1) Hybridization (or hybrid plants) refers to a cross between a wild plant and a cultivated variety, done in order to improve a quality in the cultivated plant, resulting in what is called “hybrid vigor.” This has been done by traditional breeders for thousands of years. However, by introduction of scientific agriculture, hybridization became more sophisticated. Hybrids are made by artificial cross breeding between two plant varieties that has been inbred and fertilized with their own pollen for three or four generations. This gives a high vigor, increasing yields up to 50 percent. Yet, this hybrid vigor only lasts for one generation. Thus, when the hybrid plant is naturally fertilized in a farmer’s field, the gene pool is again mixed up and the vigor of the hybrid progressively declines in successive generations. Hence, in order to maintain bigger yields, farmers must buy hybrid seeds for every planting season. This means that plant breeding and seed selection has changed from being a traditional activity of the farmer, to become an industrial activity, done for profit-making. Moreover, it decreased the number of varieties of plants to only a few hybrids, a uniformity that has made the plants vulnerable. (Pringle 2003, 45-46, 174.)

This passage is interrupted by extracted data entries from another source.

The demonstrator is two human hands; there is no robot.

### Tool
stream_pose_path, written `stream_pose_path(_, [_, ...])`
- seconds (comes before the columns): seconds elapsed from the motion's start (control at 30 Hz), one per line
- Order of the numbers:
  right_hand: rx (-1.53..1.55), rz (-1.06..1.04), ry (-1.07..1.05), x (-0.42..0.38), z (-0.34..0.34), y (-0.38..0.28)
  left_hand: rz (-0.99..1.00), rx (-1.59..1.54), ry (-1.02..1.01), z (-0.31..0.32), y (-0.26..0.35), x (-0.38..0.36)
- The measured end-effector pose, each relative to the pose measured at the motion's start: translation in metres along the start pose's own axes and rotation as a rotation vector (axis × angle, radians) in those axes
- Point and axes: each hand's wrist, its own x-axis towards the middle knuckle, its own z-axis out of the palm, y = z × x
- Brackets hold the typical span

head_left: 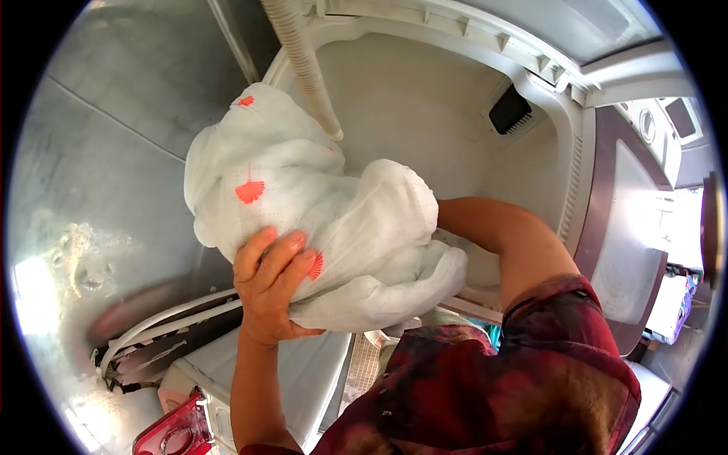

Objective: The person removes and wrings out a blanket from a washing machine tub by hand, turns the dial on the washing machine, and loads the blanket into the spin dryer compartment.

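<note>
A bunched white cloth point(303, 189) with red fan-shaped leaf prints is held up in front of me, over the near left part of a washing machine tub point(402, 98). My left hand point(273, 284) grips its lower left side, fingers spread over the front and thumb at the bottom edge. From the right, my right forearm point(493, 224) reaches in behind the bundle. The cloth covers my right hand, so its fingers do not show.
A ribbed hose point(303, 64) hangs into the tub beside the cloth. A grey metal surface point(114, 174) stands on the left. Below it are a white curved rail point(167, 322) and a red plastic item point(174, 432). The machine's control panel point(648, 125) is at the right.
</note>
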Motion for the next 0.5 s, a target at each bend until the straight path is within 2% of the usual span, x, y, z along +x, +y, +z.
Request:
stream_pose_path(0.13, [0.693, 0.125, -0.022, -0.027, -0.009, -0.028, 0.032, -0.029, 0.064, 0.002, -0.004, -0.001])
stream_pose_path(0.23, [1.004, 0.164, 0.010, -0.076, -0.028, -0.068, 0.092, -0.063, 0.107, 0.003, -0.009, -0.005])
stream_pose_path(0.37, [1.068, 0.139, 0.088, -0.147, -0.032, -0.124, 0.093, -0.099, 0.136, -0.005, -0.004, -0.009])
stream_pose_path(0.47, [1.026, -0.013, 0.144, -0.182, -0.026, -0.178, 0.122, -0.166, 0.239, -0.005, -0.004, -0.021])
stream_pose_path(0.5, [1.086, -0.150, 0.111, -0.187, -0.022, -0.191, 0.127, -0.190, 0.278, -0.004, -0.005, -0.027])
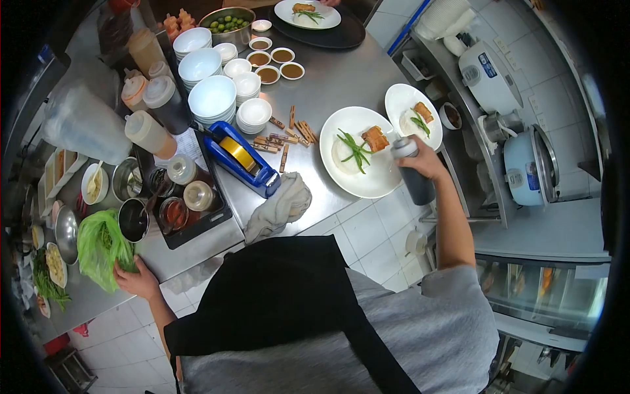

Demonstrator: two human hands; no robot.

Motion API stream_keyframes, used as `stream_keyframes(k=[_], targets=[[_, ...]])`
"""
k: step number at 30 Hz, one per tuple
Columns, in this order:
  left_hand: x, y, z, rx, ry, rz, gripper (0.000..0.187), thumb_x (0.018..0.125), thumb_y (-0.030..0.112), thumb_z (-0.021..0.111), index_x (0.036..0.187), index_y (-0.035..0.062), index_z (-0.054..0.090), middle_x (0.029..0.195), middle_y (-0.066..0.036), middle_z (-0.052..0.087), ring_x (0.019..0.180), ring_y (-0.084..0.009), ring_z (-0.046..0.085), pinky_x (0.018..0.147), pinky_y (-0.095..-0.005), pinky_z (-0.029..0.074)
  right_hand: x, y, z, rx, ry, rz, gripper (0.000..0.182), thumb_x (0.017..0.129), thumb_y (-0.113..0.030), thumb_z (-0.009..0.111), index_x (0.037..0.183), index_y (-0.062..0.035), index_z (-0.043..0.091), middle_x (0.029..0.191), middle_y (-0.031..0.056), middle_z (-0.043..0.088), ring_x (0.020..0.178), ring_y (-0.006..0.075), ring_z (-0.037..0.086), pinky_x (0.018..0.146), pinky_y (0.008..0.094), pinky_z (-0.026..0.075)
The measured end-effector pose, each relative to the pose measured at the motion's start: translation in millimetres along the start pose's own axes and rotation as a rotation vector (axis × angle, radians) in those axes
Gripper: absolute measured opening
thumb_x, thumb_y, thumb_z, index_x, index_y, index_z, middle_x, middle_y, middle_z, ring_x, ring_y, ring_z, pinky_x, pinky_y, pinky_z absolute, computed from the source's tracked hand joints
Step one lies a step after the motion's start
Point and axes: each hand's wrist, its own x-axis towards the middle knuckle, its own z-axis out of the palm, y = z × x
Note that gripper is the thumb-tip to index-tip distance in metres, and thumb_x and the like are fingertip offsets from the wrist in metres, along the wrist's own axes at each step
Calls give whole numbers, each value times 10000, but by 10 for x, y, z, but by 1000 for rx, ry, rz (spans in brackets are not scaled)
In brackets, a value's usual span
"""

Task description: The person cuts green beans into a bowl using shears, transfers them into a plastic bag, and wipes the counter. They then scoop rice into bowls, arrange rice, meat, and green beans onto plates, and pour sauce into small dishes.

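My right hand point(423, 159) is wrapped round the top of a dark squeeze bottle point(417, 184) with a pale cap, just past the right rim of a large white plate point(338, 180). On that plate lie green beans point(354, 152), a browned piece of food point(375, 139) and a pale puree. A second white plate point(397, 105) with similar food stands behind it. My left hand point(138, 279) has its fingers apart at the lower edge of a green plastic bag point(102, 253); whether it grips the bag is unclear.
A blue tape dispenser point(239, 157), a grey cloth point(282, 207), and wooden clothespins point(283, 157) lie mid-counter. Stacked bowls point(212, 98), sauce cups point(268, 73) and bottles point(151, 131) stand behind. Another person's fingers show by the far plate point(315, 20). Rice cookers point(489, 75) stand right.
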Motion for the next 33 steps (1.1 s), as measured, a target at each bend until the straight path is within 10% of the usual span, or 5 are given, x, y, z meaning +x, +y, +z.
stream_keyframes(k=[22, 33], targets=[[-8, 28, -31, -31, 1, -9, 586, 774, 330, 666, 1253, 73, 447, 1235, -185, 432, 1149, -359, 413, 965, -453, 336, -55, -448, 466, -281, -71, 17, 880, 494, -472, 729, 1206, -7, 503, 963, 238, 624, 900, 350, 609, 805, 360, 468], [2, 140, -165, -115, -41, -53, 587, 779, 327, 629, 1246, 33, 430, 1262, -221, 406, 1181, -390, 377, 985, -475, 305, -45, -1368, 586, 672, 87, -450, 610, 649, -174, 746, 1168, -50, 450, 1029, 59, 562, 949, 159, 547, 855, 303, 431]])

2) Genetic engineering (GE) or bio-technology, which is producing genetic modified organisms (GMO) or plants, is an even more sophisticated plant breeding method. GE includes a set of techniques for isolating, modifying, multiplying, and recombining genes from different organisms. It enables geneticists to transfer genes between species belonging to different kingdoms that would have no probability of interbreeding in nature. Thus, they can transfer a fish gene to a tomato or a human gene to a sheep. The transfer of the alien gene is done by a complex process using promoters or vectors, normally in the form of bacteria or virus. (Ho 1998, 19.)
3) Induction is a process of reasoning by which a general conclusion is drawn from a set of particular premises, based mainly on experience or on experimental evidence. It is an inference from specific premises to a general conclusion. Inductive inference is characterized as one, whose conclusion, while not following deductively from its premises, in some way is supported by them or rendered plausible. (Honderich 1995, 405.)
4) Deduction is a process of reasoning by which a particular conclusion necessarily follows from a given set of premises; it is deduction when one goes from general premises to a specific conclusion. (Honderich 1995, 181.)
Observe: some figures used here have been changed and updated over time; new figures may therefore differ from those stated in this article. However, those stated were the figures at the time of writing this article.